Lines that include "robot" make up the answer; copy all of them from the data below.

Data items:
Segment Open
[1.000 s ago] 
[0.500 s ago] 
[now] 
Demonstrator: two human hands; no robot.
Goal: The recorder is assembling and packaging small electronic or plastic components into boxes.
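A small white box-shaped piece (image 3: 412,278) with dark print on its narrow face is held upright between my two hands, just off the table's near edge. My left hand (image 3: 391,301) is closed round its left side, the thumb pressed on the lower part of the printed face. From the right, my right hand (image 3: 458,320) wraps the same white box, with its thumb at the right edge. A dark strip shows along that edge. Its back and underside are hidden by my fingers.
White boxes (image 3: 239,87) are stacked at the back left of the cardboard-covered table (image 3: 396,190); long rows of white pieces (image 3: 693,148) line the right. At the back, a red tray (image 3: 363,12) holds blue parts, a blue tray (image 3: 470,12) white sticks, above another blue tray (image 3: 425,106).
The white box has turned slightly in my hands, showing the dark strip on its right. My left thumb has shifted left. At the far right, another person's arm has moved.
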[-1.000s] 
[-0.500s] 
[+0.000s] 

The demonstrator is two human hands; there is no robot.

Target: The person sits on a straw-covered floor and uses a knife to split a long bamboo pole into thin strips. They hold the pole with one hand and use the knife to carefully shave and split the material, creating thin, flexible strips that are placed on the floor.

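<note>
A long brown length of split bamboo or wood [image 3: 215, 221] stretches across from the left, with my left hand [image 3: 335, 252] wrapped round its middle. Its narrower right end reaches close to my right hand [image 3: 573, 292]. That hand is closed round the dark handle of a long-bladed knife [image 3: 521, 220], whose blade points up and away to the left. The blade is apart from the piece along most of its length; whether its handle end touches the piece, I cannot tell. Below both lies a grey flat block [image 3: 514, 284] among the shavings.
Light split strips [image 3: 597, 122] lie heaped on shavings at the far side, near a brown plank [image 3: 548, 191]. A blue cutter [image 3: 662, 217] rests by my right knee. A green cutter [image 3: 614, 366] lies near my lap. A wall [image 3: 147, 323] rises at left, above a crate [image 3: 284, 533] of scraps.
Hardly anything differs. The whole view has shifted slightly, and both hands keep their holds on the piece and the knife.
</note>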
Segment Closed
WRITTEN REPLY -
Demonstrator: two human hands; no robot.
The demonstrator is two human hands; there is no robot.

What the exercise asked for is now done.